In a recent case, the EAT considered whether it was reasonable for an employer to dismiss an employee who had been on long-term sick for just over 12 months.
Sharp v Dundee County Council
Mr Sharp was employed by the council for over 35 years as a joiner before being dismissed on the grounds of capability on 23 September 2009. At the date of his dismissal he had been absent for just over 12 months on account of “depression and anxiety.”
Over the period of his absence, the council obtained a number of medical reports from “OHSAS,” an independent NHS occupational health service, which advised the council that he remained “unfit for work” throughout. Mr Sharp was subsequently seen by an OHSAS physician on 11 September 2009, who confirmed that Mr Sharp had still not fully recovered, but was not permanently incapacitated and he expected that he would be able to return to work within the next one to three months.
Mrs Hutchinson, Administration Team Leader for the council had met with Mr Sharp in August 2011 (prior to the report), and advised him that if he remained unfit for work beyond 14 September (which is when his sick note expired), the council would consider terminating his employment. At a meeting on 23 September, Mr Sharp’s confirmed that he was still unfit for work and Mrs Hutchinson concluded there was “no daylight at the end of the tunnel” and because there was, in her view, no sign of him returning in the short term (or foreseeable future), she decided to terminate his employment. Mr Sharp’s appeal was unsuccessful.
The Employment Tribunal found Mr Sharp’s dismissal unfair. The EAT overturned the Tribunal’s decision and found that the Tribunal was wrong in suggesting that a higher standard of investigation is required in unfair dismissal cases involving ill-health incapacity (compared to cases of misconduct, for example), and were also wrong in relying upon Mr Sharp’s very long service. The EAT said that the issue was whether the employer acted reasonably in deciding that it had waited “long enough”, and that the decision to dismiss was reasonable at that time, with the information before it. The case was remitted to freshly constituted Tribunal to reconsider the issue.
This case is a helpful reminder that Tribunals should approach the question of “reasonableness” in relation to all unfair dismissal claims in the same way.

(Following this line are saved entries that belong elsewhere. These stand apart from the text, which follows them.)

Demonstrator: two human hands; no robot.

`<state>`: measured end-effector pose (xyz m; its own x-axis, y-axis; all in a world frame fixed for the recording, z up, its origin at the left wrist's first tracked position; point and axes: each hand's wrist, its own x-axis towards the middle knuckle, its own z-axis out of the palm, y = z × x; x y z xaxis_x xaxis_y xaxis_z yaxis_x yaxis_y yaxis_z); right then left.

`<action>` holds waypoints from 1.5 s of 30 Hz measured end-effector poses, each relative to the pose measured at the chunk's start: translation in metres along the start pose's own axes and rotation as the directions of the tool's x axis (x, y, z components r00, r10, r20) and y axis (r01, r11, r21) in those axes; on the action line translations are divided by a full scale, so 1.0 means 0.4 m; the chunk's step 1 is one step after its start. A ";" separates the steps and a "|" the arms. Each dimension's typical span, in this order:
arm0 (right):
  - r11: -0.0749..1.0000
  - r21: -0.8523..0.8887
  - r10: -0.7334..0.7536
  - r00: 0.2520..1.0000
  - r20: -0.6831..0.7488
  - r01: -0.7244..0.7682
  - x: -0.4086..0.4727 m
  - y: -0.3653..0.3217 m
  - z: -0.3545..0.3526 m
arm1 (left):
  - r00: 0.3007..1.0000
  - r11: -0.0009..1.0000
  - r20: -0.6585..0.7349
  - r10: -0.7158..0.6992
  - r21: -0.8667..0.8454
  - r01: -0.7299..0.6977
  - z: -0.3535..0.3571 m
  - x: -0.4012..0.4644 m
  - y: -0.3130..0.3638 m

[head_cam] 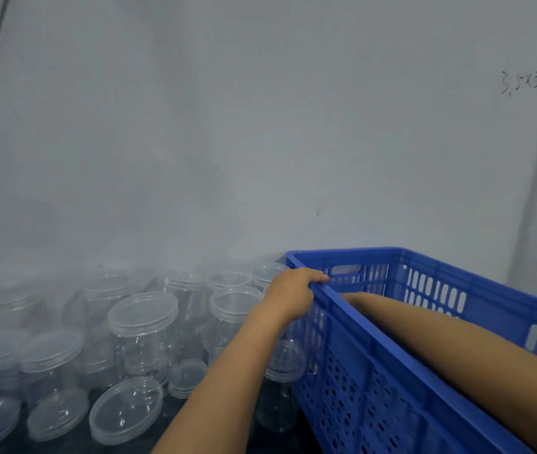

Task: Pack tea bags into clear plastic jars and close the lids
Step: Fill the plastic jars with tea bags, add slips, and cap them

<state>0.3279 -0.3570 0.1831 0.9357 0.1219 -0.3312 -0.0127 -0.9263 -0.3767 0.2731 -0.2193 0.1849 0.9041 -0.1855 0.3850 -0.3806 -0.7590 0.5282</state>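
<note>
Fingers of left hand [293, 291] curled over near-left rim of blue perforated crate [375, 371], gripping it. Right forearm [457, 342] reaching down inside crate, hand hidden behind crate wall, grasp impossible to tell. Clear plastic jars [144, 326] with lids on, some upright and some tipped, crowded left of crate against grey wall [260, 126]; no tea bags discernible.

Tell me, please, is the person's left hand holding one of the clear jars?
No, the left hand grips the rim of the blue crate, while the clear jars stand untouched beside it.
</note>
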 end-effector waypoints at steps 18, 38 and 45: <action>0.708 0.429 -0.234 0.759 -0.608 0.561 -0.235 -0.248 0.121 | 0.899 0.913 -0.380 -0.217 0.247 0.325 -0.158 -0.338 -0.090; 0.801 -0.271 -0.562 0.513 -0.649 0.534 -0.249 -0.179 0.268 | 0.842 0.833 -0.275 -0.463 -0.460 0.308 -0.004 -0.276 -0.191; 0.600 0.156 -0.500 0.520 -0.693 0.785 -0.348 -0.183 0.273 | 0.804 0.938 -0.515 -0.297 -0.315 0.145 -0.030 -0.387 -0.114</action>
<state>0.1602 -0.2671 0.1623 0.7368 0.2795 0.6157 0.6719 -0.4044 -0.6205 0.1482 -0.1485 0.1104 0.7401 0.3975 0.5424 -0.2873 -0.5424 0.7895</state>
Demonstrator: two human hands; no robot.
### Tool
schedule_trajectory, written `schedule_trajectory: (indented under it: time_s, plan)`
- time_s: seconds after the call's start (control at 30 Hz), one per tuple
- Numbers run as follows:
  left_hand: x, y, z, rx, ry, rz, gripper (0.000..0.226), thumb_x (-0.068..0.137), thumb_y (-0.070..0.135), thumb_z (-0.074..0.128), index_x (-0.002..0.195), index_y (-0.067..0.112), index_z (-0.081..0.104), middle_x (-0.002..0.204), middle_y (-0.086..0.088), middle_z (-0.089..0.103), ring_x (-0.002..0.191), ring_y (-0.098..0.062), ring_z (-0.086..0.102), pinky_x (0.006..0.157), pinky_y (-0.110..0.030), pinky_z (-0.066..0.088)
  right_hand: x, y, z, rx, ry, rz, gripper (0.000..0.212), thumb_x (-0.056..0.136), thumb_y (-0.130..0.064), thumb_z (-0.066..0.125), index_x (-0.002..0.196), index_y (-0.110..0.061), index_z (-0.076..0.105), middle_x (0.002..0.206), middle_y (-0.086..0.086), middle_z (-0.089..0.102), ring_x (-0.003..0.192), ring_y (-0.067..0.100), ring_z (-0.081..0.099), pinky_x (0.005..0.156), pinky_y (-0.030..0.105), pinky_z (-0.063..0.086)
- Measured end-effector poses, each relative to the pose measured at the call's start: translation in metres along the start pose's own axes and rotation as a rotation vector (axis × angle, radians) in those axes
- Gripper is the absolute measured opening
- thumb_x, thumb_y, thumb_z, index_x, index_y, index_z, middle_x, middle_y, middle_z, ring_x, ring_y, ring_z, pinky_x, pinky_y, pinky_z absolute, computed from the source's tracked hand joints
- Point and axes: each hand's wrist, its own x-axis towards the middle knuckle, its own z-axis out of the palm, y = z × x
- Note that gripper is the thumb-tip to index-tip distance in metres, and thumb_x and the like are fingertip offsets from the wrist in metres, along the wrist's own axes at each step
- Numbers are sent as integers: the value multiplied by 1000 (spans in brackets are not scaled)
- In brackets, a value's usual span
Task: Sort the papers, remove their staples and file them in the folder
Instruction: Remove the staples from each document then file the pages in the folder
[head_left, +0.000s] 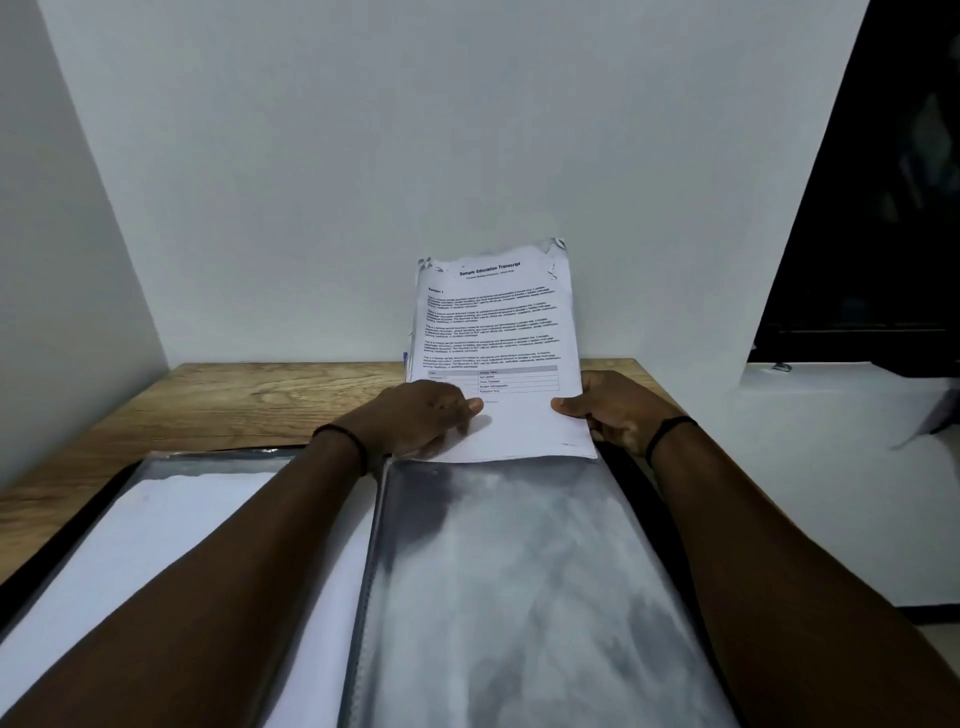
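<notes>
Papers (496, 338), a stack headed "Sample Education Transcript", stand nearly upright just past the far edge of the open folder (519, 571), leaning toward the wall. Both hands clamp the stack's lower end: left hand (423, 415) pinches the lower left corner, right hand (605, 410) grips the lower right edge, so each is equally near. Its long axis runs up and away from the hands, bottom edge touching the top of the right-hand clear sleeve; I judge sliding it down into that sleeve comes next. White sheets (156, 545) fill the left sleeve on the wooden worktop (234, 395)
</notes>
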Motion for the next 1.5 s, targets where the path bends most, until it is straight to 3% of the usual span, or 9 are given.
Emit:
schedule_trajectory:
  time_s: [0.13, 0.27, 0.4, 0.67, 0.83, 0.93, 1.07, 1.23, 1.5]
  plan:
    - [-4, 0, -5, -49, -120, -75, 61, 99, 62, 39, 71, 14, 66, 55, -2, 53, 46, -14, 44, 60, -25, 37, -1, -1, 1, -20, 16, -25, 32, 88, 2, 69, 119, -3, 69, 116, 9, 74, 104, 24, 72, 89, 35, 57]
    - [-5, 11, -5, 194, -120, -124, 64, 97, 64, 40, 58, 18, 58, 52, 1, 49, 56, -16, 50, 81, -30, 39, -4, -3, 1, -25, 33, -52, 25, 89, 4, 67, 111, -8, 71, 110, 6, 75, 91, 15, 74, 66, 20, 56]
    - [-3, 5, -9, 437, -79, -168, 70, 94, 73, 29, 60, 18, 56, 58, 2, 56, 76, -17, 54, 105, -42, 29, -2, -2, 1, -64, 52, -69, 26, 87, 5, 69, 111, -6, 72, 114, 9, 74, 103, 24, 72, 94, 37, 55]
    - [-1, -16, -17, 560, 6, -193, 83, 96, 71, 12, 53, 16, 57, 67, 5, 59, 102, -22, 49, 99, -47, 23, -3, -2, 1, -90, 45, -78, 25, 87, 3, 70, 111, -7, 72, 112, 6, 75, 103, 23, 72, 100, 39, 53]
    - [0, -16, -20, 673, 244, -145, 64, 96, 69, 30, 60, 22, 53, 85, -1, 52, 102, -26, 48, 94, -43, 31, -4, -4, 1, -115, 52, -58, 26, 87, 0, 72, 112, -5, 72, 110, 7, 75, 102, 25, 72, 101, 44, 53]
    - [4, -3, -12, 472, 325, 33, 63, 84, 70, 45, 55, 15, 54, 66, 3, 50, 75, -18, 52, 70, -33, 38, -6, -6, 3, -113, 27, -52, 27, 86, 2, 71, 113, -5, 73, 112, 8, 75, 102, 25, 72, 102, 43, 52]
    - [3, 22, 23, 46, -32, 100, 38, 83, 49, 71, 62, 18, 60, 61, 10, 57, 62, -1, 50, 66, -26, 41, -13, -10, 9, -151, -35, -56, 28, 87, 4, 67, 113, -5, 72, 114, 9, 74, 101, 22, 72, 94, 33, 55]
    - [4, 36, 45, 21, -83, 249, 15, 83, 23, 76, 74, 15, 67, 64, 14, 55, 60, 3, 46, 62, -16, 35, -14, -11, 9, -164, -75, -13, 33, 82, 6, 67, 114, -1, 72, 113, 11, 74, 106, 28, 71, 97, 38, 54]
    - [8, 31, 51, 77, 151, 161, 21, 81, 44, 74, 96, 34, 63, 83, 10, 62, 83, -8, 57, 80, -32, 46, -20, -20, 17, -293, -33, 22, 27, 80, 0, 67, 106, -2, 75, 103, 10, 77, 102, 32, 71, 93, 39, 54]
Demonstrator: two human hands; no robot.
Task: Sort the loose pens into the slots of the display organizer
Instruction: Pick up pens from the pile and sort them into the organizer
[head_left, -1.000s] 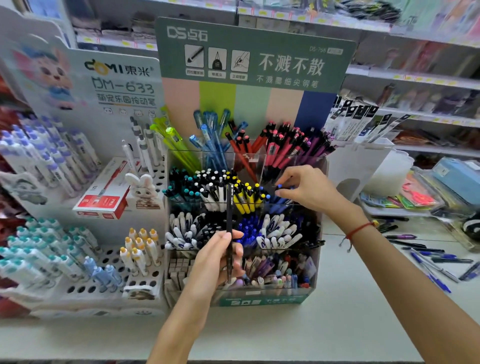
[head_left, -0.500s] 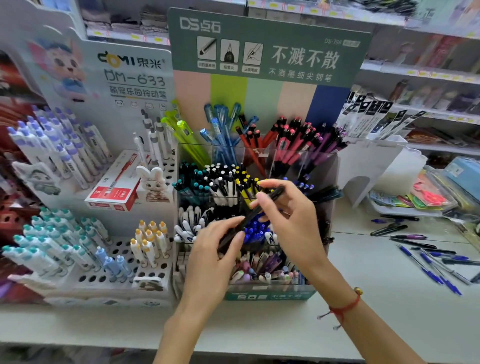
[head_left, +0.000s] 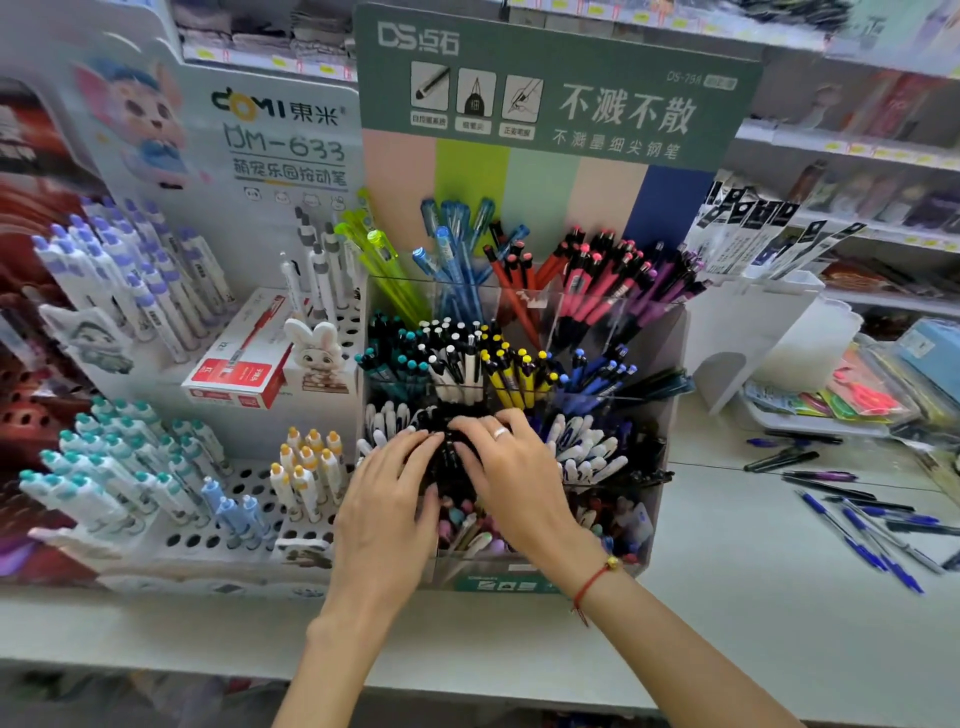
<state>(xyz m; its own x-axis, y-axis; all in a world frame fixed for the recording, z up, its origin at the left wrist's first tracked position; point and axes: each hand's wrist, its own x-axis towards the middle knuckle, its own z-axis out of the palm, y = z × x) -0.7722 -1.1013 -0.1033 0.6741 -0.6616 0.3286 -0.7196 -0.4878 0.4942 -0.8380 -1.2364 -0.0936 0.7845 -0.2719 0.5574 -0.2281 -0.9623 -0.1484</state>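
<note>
The clear display organizer stands on the white counter under a green header card, its slots packed with pens by colour. Both my hands lie over the slot of black pens in its third row. My left hand touches the bunch from the left with outstretched fingers. From the right, my right hand, wearing a ring, presses its fingers on the pen tops. Whether a single pen is held is hidden by the fingers. Several loose blue and black pens lie on the counter to the right.
A white pen stand with holes sits directly left of the organizer, with a red box and a rabbit figure on it. A white holder of packaged refills stands at right. Shelves run behind; the counter's front edge is below my wrists.
The black pen held slanted between both hands has gone down into the black pen slot. Both hands have dropped onto that bunch and come closer together.
</note>
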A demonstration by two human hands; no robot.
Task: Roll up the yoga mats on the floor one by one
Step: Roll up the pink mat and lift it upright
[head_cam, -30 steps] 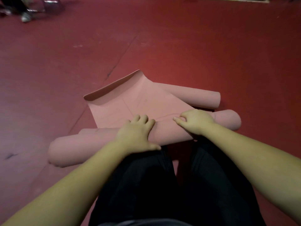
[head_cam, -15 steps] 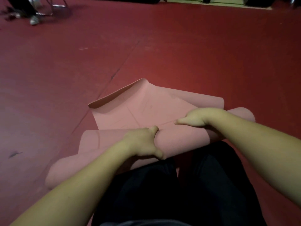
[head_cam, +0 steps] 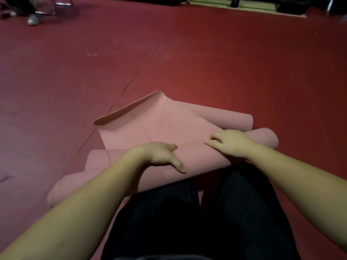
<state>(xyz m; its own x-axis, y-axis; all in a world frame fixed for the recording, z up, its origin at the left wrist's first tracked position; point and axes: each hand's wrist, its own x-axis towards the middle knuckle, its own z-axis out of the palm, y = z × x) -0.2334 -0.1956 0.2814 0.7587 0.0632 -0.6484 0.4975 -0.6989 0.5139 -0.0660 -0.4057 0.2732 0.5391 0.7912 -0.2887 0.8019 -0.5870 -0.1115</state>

However, it is important to note that assessing when the time has come to dismiss in cases of ill-health will depend on the specific circumstances of each case.
Employers should also note that claims arising out of ill-health dismissals are normally accompanied by claims for disability discrimination (including claims for failing to make reasonable adjustments), which often involve a more forensic examination by the tribunal both in relation to the medical evidence obtained by the employer and the steps taken to look for alternatives to dismissal. Therefore, we suggest that employers do proceed with care, and preferably take advice before taking the decision to dismiss an employee on the grounds of ill-health.